-- Problem --
Transcribe, word for word and without additions, each line below from the one containing "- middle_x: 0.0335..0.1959" through the one containing "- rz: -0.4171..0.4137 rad", both ends included.

BEGIN Dataset entries

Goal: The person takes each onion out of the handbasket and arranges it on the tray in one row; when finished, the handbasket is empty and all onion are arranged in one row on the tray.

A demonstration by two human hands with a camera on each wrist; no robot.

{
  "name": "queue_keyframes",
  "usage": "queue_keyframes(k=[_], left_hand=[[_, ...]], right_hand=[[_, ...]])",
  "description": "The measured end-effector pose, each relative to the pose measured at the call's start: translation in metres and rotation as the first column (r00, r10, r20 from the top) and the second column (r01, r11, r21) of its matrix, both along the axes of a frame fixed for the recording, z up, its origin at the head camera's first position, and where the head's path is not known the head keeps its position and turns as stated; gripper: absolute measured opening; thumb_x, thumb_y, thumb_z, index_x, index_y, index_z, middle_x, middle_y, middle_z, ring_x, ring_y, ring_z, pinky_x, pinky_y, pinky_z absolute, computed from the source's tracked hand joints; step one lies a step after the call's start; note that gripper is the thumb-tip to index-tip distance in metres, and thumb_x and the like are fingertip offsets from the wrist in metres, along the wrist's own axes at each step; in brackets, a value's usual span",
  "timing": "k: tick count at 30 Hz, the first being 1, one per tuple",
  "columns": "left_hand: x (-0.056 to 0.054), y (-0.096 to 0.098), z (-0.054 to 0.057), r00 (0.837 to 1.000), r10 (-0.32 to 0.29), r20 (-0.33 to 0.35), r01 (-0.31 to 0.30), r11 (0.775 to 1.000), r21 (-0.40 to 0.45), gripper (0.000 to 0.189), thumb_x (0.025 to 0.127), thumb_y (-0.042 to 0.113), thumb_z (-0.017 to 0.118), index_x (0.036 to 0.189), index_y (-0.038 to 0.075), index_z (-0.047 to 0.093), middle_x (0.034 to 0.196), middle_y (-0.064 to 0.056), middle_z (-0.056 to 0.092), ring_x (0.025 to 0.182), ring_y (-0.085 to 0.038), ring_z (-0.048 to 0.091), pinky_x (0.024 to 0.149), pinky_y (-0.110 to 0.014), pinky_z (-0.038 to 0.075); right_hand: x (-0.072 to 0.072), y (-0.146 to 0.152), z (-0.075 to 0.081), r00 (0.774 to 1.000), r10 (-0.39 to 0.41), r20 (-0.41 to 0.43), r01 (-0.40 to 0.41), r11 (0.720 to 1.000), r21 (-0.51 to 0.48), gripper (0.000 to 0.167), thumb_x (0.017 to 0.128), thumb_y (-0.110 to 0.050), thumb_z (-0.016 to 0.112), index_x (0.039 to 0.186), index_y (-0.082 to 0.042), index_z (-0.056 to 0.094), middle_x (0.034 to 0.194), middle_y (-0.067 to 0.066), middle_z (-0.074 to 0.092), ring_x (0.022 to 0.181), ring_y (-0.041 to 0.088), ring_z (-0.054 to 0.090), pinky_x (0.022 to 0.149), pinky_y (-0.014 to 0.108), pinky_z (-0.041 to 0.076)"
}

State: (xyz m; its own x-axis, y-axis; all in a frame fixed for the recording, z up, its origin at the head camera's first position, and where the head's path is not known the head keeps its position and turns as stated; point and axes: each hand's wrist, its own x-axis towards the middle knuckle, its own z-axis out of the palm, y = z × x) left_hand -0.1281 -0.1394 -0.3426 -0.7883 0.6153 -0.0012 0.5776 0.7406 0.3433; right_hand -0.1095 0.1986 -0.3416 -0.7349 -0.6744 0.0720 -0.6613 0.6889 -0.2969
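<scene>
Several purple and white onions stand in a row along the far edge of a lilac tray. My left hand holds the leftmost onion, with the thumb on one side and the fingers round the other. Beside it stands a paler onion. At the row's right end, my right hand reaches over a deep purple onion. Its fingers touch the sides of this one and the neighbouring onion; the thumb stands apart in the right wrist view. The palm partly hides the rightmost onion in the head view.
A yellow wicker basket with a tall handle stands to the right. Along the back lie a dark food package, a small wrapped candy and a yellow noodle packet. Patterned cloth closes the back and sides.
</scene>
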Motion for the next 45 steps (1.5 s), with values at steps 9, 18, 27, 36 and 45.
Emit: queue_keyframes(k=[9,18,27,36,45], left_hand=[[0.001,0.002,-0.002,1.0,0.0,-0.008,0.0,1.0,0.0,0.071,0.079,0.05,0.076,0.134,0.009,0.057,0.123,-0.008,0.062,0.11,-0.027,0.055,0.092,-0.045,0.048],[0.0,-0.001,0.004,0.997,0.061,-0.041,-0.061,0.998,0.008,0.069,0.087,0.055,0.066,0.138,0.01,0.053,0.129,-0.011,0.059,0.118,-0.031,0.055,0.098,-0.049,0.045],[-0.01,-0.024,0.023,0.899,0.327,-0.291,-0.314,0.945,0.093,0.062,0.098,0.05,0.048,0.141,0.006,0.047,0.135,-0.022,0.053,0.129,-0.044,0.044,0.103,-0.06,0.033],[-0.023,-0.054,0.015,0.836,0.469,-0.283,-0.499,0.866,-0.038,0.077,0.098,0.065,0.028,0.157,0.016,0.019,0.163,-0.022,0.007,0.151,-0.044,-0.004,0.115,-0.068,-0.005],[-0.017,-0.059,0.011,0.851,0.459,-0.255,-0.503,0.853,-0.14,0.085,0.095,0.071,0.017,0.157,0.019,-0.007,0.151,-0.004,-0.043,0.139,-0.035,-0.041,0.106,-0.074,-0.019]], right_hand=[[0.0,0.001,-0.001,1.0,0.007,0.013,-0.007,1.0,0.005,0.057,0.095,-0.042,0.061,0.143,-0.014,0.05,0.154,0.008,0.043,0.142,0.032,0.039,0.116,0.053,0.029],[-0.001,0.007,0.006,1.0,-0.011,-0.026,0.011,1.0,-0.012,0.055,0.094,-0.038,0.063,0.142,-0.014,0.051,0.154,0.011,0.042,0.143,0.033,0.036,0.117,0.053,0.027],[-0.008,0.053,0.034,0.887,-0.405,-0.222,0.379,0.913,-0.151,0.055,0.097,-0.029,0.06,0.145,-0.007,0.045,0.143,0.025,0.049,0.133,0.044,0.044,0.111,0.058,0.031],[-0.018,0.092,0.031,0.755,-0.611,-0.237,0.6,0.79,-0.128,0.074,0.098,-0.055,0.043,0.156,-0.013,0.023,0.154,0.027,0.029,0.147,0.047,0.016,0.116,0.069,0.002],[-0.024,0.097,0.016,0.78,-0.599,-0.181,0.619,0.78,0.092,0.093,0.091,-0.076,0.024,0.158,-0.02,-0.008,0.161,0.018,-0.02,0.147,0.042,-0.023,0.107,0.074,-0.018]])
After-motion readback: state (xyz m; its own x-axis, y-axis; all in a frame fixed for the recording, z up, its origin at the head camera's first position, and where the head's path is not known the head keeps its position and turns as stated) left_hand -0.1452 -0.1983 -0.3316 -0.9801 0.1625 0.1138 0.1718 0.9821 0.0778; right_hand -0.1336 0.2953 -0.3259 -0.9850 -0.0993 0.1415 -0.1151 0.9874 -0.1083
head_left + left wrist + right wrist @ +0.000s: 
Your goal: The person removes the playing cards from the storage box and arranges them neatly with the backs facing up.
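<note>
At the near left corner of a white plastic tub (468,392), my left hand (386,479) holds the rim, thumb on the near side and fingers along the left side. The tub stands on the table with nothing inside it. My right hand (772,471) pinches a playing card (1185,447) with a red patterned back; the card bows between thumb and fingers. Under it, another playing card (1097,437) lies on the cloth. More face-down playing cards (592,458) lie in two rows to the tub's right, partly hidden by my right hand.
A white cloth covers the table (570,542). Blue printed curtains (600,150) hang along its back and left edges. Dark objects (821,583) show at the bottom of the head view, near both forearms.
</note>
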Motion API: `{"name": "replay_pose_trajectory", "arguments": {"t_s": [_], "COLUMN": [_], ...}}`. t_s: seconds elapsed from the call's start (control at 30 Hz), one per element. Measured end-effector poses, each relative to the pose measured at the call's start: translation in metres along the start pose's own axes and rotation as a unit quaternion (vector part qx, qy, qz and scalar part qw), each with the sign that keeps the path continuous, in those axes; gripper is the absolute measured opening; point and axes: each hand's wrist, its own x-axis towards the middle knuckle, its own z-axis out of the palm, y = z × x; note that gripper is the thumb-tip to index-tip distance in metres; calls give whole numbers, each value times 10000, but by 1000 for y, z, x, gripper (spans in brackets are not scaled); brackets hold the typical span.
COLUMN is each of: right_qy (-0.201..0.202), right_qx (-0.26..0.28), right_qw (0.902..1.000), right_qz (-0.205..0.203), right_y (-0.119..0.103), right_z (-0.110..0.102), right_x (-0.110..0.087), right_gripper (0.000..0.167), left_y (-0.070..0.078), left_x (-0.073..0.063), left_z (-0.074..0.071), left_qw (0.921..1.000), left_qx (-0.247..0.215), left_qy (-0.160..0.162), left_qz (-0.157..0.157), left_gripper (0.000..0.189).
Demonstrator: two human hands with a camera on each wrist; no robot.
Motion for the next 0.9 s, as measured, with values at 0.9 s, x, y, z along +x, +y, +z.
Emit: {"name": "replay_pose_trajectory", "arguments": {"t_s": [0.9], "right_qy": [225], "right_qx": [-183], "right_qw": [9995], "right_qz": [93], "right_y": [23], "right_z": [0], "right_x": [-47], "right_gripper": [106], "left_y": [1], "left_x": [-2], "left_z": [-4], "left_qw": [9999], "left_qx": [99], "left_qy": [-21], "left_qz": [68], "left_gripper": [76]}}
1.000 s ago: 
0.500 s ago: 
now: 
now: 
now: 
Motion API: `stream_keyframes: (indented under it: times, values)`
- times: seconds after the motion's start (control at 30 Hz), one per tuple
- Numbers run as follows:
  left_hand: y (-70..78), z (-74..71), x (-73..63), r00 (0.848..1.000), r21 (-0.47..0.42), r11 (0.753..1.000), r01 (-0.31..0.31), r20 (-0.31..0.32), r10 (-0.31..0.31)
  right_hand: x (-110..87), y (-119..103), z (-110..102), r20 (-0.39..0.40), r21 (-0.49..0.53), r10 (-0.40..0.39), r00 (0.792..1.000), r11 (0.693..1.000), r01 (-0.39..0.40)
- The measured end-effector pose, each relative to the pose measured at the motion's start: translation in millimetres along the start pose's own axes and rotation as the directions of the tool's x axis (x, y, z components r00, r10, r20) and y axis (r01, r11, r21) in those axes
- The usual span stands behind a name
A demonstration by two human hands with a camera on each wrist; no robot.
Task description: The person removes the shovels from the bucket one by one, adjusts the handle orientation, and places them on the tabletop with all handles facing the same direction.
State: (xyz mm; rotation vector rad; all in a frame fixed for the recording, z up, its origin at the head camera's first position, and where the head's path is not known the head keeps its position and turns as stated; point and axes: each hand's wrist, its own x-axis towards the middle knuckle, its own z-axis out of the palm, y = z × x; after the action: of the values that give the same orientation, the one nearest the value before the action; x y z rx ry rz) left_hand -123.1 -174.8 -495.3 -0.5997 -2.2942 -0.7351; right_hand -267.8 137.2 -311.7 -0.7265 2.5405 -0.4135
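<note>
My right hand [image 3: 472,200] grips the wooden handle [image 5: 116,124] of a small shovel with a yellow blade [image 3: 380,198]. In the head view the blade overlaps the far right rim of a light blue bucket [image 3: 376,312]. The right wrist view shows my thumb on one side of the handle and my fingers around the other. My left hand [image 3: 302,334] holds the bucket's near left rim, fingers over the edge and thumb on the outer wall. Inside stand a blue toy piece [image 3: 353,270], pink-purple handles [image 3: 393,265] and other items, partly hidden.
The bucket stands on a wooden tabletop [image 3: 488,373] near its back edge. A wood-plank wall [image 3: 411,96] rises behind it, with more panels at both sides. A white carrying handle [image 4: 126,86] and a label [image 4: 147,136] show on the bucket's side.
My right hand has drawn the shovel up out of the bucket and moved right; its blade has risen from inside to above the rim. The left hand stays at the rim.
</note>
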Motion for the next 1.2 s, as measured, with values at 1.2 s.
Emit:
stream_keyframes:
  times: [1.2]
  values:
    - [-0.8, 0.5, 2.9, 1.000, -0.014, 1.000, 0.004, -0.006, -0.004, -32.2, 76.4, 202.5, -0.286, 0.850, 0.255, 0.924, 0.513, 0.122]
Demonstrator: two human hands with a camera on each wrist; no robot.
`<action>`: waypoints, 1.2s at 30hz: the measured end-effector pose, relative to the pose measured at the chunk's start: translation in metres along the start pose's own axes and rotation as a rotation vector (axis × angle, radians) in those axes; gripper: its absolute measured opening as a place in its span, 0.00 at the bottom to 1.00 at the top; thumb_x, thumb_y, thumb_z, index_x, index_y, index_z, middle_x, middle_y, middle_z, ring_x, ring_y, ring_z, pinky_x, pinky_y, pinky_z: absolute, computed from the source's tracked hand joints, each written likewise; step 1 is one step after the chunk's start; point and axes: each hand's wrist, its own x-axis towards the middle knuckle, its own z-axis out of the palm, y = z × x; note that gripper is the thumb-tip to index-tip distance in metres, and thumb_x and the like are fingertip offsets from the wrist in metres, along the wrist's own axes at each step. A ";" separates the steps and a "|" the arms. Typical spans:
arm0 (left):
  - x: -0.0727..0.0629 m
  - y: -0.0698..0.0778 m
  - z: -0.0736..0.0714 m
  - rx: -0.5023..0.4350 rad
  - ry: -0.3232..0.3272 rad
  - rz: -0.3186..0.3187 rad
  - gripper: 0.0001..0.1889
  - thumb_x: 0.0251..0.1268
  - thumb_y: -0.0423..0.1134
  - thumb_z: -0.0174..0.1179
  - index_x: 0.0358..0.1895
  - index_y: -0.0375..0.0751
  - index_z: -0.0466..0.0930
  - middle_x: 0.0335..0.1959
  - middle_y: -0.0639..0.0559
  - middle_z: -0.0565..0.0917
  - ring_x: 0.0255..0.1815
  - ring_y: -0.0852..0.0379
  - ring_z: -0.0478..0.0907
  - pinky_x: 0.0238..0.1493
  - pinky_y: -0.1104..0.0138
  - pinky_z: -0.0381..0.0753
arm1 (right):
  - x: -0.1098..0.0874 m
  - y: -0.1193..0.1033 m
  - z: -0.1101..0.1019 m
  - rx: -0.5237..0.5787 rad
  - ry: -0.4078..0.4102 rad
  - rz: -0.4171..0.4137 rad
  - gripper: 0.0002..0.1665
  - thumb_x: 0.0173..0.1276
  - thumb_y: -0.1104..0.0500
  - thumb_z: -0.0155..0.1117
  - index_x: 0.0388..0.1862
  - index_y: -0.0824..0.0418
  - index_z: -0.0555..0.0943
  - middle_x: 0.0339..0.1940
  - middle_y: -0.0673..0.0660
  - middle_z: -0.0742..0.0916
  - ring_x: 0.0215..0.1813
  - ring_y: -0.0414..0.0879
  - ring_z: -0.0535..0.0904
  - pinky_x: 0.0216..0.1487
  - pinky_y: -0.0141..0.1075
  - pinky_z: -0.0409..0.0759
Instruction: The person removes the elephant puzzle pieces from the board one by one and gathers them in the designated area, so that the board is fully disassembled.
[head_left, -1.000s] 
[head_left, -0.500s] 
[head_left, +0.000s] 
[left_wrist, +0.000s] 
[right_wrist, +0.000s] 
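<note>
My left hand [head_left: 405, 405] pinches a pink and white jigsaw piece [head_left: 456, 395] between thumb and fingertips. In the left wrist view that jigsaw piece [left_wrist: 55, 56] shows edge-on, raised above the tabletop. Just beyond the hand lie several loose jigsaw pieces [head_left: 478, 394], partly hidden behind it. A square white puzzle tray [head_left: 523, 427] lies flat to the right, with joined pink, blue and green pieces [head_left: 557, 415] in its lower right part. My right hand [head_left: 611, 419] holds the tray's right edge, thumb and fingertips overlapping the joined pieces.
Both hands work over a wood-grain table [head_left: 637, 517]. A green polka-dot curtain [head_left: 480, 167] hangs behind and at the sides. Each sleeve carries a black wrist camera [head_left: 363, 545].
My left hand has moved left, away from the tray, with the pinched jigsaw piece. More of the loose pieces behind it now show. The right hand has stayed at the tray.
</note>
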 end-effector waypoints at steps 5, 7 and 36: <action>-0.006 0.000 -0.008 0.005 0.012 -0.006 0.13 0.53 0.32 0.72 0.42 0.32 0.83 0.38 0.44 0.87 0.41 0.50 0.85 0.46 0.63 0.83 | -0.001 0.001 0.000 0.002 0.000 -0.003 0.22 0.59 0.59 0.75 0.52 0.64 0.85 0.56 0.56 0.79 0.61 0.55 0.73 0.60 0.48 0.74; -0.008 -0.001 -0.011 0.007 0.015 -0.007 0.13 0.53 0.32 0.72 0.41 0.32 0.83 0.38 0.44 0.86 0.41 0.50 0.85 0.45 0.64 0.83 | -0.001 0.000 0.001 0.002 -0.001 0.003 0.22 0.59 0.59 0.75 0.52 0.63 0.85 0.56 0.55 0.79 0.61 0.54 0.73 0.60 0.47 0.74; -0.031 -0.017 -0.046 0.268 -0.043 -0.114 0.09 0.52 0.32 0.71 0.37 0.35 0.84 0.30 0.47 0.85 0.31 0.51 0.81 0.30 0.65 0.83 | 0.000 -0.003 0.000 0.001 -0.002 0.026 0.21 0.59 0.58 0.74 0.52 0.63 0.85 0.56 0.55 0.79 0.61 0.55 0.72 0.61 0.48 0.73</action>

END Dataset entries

-- Expected output --
  - middle_x: 0.0335..0.1959
  - middle_y: -0.0639..0.0559
  - middle_z: -0.0565..0.0917
  - ring_x: 0.0255..0.1815
  - ring_y: -0.0852..0.0379
  - ring_z: -0.0478..0.0907
  - pinky_x: 0.0238..0.1493
  - pinky_y: -0.1104..0.0138
  - pinky_z: -0.0381..0.0753
arm1 (right):
  - x: -0.1098..0.0874 m
  - y: -0.1193..0.1033 m
  - z: -0.1101..0.1019 m
  - rx: -0.5237..0.5787 rad
  - ry: -0.4078..0.4102 rad
  - rz: -0.4171..0.4137 rad

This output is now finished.